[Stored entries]
════════════════════
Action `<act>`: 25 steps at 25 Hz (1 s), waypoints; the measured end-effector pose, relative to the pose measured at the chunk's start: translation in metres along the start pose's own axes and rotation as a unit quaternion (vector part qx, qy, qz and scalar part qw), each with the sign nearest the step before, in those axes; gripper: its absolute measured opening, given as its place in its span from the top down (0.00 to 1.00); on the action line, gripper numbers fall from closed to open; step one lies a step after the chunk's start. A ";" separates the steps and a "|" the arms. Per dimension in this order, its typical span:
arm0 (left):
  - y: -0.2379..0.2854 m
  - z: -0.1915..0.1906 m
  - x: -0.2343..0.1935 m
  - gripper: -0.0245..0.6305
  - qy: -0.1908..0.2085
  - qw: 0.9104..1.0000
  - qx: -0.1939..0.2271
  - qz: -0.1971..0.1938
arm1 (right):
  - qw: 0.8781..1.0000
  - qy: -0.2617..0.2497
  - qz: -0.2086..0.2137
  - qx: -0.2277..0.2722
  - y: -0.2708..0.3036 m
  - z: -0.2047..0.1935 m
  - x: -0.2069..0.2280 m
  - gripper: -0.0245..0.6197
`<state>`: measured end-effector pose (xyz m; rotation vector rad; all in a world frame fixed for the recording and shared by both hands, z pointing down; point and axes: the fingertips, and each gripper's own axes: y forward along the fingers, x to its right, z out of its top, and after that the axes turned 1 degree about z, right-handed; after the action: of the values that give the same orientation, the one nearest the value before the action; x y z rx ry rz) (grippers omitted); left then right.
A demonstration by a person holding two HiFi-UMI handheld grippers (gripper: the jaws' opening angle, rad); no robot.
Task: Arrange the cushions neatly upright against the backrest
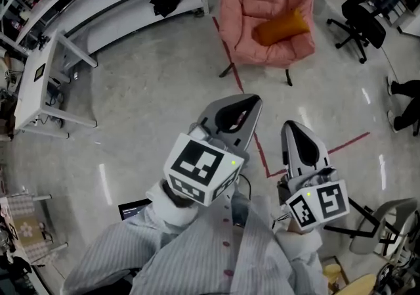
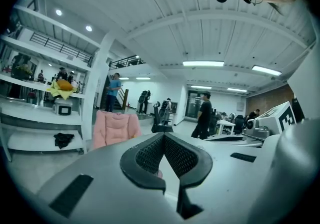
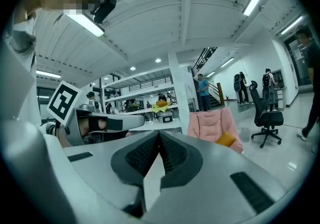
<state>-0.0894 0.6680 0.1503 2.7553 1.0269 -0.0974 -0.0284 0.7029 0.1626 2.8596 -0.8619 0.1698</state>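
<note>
A pink padded chair (image 1: pixel 262 18) stands on the floor well ahead of me, with one orange cushion (image 1: pixel 282 26) lying slanted on its seat. Both grippers are held close to my body, far from the chair. My left gripper (image 1: pixel 254 99) is shut with nothing between its jaws, and my right gripper (image 1: pixel 293 127) beside it is shut and empty too. The left gripper view looks past its closed jaws (image 2: pixel 164 136) to the pink chair (image 2: pixel 116 127). In the right gripper view the chair (image 3: pixel 210 123) and orange cushion (image 3: pixel 226 138) sit beyond its closed jaws (image 3: pixel 159 133).
White shelving (image 1: pixel 98 4) runs along the far left, with a black cloth (image 1: pixel 167 1) on it. A black office chair (image 1: pixel 361 11) stands at the far right. Red tape lines (image 1: pixel 262 156) cross the floor. Another chair (image 1: pixel 387 221) is at my right. People (image 2: pixel 205 115) stand in the distance.
</note>
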 end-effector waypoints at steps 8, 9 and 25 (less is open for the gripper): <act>0.020 -0.004 -0.009 0.95 0.008 1.000 -0.013 -0.008 | 1.000 0.009 -0.007 -0.004 0.018 -0.004 0.018 0.94; 0.026 -0.004 -0.013 0.95 0.009 1.000 -0.014 -0.010 | 1.000 0.011 -0.010 -0.005 0.023 -0.005 0.023 0.94; 0.165 0.039 -0.143 0.95 0.017 0.998 -0.024 -0.050 | 0.997 0.016 -0.067 -0.021 0.179 0.025 0.118 0.94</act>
<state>-0.0896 0.4462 0.1581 2.6714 1.1598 -0.0413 -0.0285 0.4875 0.1758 2.8538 -0.6572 0.1792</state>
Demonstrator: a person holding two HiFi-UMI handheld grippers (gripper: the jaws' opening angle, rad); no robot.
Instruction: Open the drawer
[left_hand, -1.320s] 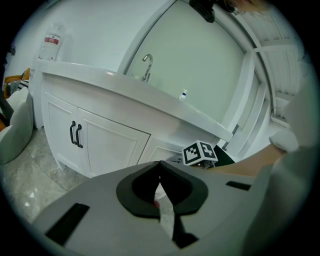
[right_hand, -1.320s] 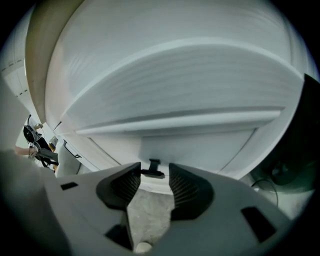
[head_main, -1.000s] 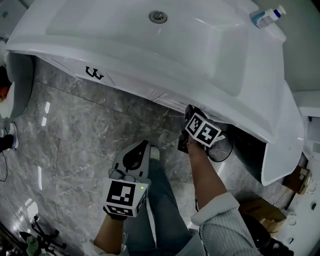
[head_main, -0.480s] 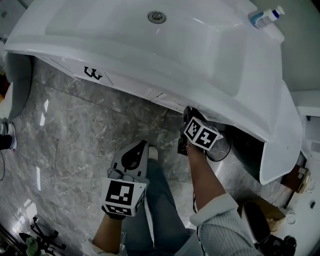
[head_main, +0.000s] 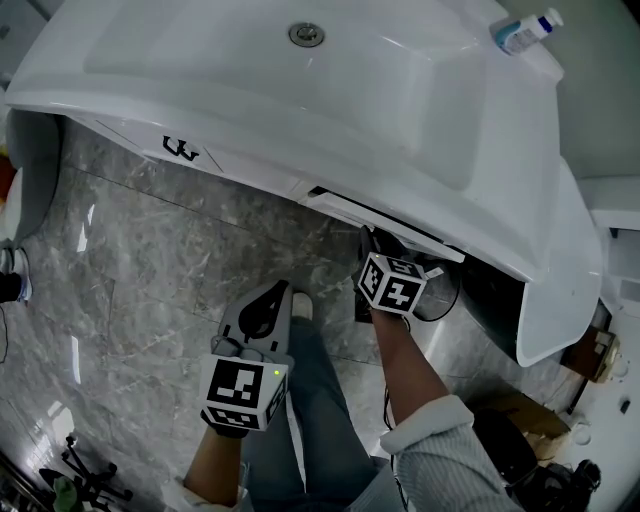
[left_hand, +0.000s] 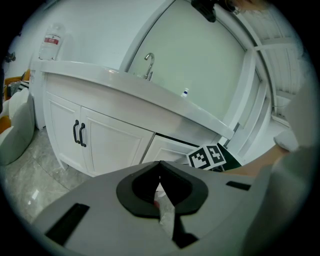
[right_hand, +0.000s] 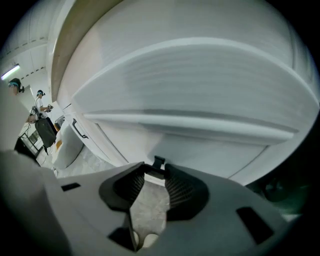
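Note:
The white drawer (head_main: 382, 222) sits under the vanity's sink and stands slightly out, with a dark gap behind its front. My right gripper (head_main: 373, 246) reaches up to its lower edge. In the right gripper view the small black drawer handle (right_hand: 158, 161) lies between the ribbed pads (right_hand: 179, 186). The jaws of the right gripper (right_hand: 156, 168) have just been closing and they grip this handle. My left gripper (head_main: 279, 291) hangs lower, over the floor and away from the cabinet. In its own view the left gripper (left_hand: 160, 164) is shut and holds nothing.
Left of the drawer are two cabinet doors with black handles (head_main: 186, 150). Above lies the sink basin with its drain (head_main: 306, 34) and a bottle (head_main: 522, 32) on the counter. The person's leg (head_main: 320, 400) stands on grey marble floor. A cardboard box (head_main: 520, 412) sits at the lower right.
The drawer front has come out from the vanity, opening a dark gap. My right gripper has drawn back toward the person and rolled. The left gripper has stayed still.

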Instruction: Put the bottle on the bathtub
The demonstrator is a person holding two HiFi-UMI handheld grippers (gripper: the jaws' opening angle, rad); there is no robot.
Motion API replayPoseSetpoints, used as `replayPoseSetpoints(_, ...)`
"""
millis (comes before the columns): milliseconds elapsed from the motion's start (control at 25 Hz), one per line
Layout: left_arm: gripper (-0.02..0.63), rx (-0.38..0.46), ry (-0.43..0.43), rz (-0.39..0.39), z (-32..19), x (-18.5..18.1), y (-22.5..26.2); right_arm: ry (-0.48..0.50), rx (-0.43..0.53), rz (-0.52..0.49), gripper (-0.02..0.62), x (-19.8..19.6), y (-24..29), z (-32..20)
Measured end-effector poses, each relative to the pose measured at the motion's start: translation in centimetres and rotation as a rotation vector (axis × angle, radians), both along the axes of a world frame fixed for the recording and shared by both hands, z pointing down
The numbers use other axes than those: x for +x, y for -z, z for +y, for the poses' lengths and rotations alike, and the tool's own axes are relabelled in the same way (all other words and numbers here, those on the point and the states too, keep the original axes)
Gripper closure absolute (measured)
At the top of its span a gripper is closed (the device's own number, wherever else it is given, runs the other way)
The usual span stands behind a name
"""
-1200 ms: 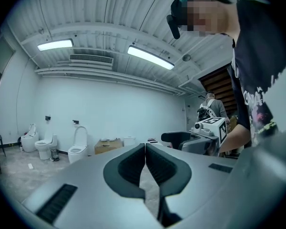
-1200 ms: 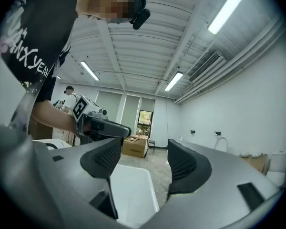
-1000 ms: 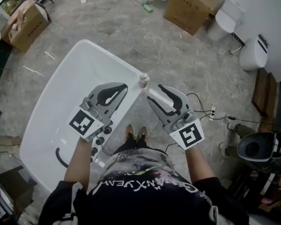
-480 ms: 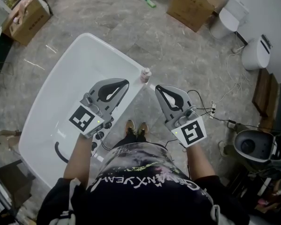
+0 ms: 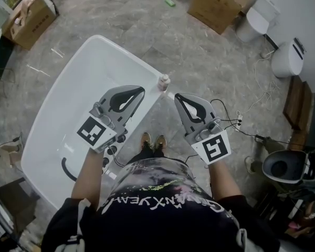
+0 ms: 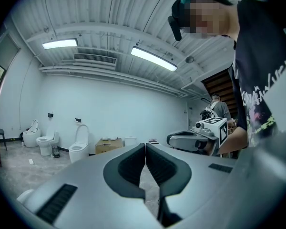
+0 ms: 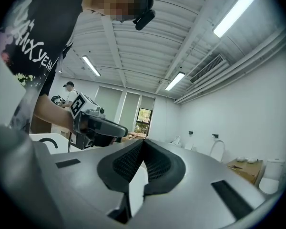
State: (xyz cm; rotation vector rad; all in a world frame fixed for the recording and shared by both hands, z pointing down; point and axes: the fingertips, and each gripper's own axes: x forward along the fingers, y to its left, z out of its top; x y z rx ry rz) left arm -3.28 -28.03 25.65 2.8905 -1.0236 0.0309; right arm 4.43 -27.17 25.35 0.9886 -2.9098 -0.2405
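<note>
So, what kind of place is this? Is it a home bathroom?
Probably not; it looks like a storeroom or showroom for bathroom fittings. A white bathtub stands free on the floor, several toilets stand about, and cardboard boxes sit nearby.

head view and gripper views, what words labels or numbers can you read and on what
"NXYEAH" on the person's black shirt; the letters before it are unclear.
Cardboard box: print too small to read.
Bottle: no readable label.
Marker cubes on left gripper and right gripper: square patterns, no words.
</note>
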Motion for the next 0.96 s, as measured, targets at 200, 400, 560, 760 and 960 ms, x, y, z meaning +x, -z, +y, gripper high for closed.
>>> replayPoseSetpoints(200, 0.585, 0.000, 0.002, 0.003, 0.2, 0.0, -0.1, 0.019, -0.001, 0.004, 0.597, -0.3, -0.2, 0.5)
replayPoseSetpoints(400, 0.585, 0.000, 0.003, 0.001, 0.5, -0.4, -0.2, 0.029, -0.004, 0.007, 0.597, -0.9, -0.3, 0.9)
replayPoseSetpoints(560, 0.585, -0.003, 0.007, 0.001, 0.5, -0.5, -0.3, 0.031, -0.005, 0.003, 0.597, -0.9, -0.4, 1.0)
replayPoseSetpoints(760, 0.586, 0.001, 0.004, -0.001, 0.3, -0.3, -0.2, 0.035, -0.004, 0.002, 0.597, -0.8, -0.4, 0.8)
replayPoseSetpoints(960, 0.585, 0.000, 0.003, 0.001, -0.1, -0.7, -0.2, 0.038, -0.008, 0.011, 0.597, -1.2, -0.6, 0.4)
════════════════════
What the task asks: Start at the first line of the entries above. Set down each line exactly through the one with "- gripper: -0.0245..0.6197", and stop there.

Task answer:
Action `<act>`: 25 steps at 25 Hz (1 s), waypoints; the measured end-effector pose, relative to the pose measured at the chunk's start: translation in metres along the start pose's own axes and rotation as a unit quaternion (vector part qx, qy, qz and scalar part qw), each with the sign nearest the step before, in those axes; gripper: its absolute measured opening, given as its place in its span from the top down (0.00 to 1.00); on the action line, gripper numbers fall from closed to open; step one lies a step after the chunk's start. A ";" separates the steps and a "|" the arms. Per dimension in this order, its typical span:
arm0 (left):
  - y: -0.2379..0.2854 m
  - z: -0.1915..0.1906 m
  - x: -0.2343..0.1935 m
  - gripper: -0.0245..0.6305
  - qy: -0.1908..0.2085
  - qw: 0.9104..1.0000
  - qx: -0.1939..0.2271
  - qz: -0.1971..0.1938
arm1 (right):
  - qw: 0.8781..1.0000
  - qy: -0.2617..0.2497
  - qz: -0.2086..0.2137
  - qx: -0.2277..0.2722
  - y: -0.2708..0.3036 m
  - z: -0.2047..0.1935 m
  - x: -0.2069..0.2280 m
  - gripper: -0.0245..0.6197

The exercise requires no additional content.